§ **Work request**:
Some entries follow. Reproduce exactly the lines starting at the one with "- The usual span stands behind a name" and stopping after the one with "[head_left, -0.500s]".

★ ★ ★ ★

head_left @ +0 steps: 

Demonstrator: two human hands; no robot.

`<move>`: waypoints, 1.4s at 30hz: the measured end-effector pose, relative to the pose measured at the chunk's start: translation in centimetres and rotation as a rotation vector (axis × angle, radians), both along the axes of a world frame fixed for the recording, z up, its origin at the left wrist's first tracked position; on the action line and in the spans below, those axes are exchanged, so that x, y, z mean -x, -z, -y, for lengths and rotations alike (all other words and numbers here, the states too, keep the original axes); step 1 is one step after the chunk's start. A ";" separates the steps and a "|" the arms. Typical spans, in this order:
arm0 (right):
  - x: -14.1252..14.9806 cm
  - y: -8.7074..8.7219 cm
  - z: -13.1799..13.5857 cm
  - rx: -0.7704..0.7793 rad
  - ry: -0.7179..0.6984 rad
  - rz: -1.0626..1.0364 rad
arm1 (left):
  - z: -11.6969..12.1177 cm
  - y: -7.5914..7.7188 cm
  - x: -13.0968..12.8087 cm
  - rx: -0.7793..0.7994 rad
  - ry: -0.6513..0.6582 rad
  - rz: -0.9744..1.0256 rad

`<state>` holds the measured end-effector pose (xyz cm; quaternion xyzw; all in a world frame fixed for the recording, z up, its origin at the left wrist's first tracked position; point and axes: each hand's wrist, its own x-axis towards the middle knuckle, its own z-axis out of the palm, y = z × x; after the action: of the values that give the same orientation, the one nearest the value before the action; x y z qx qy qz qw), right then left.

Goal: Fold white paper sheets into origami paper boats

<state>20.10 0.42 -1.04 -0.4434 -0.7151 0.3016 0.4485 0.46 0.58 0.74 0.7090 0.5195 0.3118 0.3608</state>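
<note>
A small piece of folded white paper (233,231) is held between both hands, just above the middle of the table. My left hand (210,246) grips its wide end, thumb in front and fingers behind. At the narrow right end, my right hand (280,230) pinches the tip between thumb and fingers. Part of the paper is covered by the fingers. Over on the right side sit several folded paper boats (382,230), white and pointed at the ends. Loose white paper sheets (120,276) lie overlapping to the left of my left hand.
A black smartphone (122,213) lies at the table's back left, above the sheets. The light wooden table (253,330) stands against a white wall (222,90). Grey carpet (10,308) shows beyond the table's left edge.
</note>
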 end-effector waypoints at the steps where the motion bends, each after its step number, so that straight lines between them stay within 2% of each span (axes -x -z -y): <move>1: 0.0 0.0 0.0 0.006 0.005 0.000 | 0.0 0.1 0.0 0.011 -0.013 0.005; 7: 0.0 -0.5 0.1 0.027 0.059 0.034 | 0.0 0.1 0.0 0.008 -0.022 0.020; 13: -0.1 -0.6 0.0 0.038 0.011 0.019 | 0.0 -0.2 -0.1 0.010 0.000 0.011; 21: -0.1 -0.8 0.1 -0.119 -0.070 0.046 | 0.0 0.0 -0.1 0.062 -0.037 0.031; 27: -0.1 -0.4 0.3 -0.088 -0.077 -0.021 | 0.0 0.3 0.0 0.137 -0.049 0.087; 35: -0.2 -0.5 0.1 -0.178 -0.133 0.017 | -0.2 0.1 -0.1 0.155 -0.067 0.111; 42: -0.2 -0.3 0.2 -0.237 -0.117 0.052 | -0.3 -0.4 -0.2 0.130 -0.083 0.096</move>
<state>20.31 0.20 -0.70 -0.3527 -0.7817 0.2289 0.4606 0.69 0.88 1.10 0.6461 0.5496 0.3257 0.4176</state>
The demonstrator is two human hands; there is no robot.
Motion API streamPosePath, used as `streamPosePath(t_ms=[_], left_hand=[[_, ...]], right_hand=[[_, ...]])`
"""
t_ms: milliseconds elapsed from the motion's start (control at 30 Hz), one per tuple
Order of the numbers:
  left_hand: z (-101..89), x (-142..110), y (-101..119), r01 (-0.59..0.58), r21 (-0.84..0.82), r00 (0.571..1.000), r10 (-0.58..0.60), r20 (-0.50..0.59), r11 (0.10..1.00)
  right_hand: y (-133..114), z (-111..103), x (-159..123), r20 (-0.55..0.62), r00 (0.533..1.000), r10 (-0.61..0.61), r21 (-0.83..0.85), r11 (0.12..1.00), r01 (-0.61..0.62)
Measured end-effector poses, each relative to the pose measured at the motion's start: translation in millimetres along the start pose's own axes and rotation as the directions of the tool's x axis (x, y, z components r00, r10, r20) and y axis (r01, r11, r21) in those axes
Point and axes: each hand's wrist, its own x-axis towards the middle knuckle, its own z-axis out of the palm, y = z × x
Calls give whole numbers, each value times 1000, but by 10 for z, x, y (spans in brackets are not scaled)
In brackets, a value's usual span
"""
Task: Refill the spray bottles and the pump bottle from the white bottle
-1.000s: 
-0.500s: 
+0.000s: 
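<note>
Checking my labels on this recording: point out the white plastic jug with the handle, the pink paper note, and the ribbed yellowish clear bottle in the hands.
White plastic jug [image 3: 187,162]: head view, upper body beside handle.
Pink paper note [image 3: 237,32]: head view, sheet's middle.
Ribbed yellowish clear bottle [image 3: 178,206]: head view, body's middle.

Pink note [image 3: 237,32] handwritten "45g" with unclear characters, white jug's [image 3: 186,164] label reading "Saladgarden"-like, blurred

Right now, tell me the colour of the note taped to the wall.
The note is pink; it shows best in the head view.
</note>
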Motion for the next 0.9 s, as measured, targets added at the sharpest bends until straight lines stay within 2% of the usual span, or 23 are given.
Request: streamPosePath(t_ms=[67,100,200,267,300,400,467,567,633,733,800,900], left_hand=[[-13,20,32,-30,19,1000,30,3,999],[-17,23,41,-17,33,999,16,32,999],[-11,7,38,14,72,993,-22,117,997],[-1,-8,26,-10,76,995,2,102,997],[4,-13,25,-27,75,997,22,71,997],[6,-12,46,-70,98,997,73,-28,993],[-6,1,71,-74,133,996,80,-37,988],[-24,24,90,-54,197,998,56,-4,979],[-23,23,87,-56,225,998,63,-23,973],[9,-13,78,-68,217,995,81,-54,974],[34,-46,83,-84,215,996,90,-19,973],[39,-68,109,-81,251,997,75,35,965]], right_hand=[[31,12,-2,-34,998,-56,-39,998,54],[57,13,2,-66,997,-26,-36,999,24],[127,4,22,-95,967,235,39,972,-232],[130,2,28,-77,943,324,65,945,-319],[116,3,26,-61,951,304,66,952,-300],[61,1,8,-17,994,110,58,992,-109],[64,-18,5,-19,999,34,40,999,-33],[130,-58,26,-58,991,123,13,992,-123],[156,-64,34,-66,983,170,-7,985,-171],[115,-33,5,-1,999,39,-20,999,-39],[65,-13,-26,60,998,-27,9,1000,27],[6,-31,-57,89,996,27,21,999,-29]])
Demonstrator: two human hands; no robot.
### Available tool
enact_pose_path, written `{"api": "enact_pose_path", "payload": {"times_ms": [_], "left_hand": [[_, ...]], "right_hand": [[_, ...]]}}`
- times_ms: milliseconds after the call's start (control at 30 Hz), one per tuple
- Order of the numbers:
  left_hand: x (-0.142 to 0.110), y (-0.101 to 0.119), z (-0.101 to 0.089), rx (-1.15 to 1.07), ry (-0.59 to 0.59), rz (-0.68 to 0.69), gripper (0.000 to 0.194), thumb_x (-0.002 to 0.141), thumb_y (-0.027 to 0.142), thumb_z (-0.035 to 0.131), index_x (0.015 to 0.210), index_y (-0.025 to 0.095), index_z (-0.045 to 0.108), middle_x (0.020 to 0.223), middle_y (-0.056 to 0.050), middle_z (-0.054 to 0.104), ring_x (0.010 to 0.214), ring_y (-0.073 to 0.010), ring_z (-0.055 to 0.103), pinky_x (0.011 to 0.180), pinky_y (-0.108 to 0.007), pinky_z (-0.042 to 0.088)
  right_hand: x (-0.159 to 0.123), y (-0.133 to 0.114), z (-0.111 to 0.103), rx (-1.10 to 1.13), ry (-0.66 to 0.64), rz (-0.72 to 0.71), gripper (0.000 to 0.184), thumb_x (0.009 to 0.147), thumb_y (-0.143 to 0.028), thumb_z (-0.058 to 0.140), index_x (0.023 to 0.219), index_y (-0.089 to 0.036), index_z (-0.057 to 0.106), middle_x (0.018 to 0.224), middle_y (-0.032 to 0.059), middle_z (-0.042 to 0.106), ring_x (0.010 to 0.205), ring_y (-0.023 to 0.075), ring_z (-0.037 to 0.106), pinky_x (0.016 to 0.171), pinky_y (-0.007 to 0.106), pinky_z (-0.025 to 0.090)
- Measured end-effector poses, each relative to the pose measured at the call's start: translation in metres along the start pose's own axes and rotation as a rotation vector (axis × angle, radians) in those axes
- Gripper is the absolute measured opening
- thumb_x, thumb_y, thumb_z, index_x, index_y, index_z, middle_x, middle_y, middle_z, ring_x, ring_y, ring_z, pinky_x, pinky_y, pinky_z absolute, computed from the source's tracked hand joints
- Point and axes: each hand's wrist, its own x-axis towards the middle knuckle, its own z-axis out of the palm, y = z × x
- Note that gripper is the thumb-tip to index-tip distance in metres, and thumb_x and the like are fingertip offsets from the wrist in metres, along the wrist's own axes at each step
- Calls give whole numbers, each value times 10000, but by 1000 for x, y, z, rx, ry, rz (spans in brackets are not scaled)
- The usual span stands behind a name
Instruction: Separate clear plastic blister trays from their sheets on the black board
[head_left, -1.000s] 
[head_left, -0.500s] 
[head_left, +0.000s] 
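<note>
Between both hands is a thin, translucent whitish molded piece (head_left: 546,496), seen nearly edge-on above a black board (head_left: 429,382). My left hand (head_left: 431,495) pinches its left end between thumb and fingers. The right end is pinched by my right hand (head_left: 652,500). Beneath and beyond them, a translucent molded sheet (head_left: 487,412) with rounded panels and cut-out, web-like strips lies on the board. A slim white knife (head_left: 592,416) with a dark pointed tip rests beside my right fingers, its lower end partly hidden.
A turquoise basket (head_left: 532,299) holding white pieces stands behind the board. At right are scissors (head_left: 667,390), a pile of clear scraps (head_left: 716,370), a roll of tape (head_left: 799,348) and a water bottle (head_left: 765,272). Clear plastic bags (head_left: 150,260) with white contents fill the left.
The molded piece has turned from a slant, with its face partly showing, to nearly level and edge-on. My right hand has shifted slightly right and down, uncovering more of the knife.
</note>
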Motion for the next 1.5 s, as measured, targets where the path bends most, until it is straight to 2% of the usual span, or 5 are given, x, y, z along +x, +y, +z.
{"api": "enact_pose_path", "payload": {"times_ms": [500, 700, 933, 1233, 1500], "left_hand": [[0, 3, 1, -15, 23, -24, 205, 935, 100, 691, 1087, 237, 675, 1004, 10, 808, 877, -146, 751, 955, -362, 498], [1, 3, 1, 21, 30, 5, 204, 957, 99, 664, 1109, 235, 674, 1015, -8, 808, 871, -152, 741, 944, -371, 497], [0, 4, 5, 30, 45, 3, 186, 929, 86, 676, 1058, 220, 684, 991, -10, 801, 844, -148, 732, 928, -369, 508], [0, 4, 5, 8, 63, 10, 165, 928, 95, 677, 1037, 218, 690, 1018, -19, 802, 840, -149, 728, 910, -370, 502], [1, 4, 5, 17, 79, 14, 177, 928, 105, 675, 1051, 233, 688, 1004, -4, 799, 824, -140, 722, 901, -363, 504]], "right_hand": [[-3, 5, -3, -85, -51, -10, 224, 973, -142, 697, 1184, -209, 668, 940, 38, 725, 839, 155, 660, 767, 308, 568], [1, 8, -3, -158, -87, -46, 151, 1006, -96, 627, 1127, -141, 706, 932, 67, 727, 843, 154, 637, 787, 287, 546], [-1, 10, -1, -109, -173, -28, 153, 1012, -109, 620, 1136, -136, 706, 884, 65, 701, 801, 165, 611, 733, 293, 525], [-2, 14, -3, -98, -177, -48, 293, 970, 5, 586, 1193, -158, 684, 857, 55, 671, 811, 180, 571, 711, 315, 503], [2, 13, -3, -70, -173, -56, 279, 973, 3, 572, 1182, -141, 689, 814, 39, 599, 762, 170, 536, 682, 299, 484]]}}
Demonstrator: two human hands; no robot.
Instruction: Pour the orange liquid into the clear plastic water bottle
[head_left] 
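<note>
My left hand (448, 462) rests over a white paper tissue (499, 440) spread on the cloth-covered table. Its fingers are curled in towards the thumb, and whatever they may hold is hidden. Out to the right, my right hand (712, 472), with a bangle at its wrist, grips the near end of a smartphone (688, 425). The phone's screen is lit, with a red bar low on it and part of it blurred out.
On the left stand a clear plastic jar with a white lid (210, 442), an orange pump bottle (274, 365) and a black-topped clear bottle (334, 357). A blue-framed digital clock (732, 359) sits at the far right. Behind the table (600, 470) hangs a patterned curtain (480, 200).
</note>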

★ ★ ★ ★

§ **Answer to this task**:
- The usual span stands behind a name
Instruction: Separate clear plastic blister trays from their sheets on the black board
[head_left, -1.000s] 
[head_left, -0.500s] 

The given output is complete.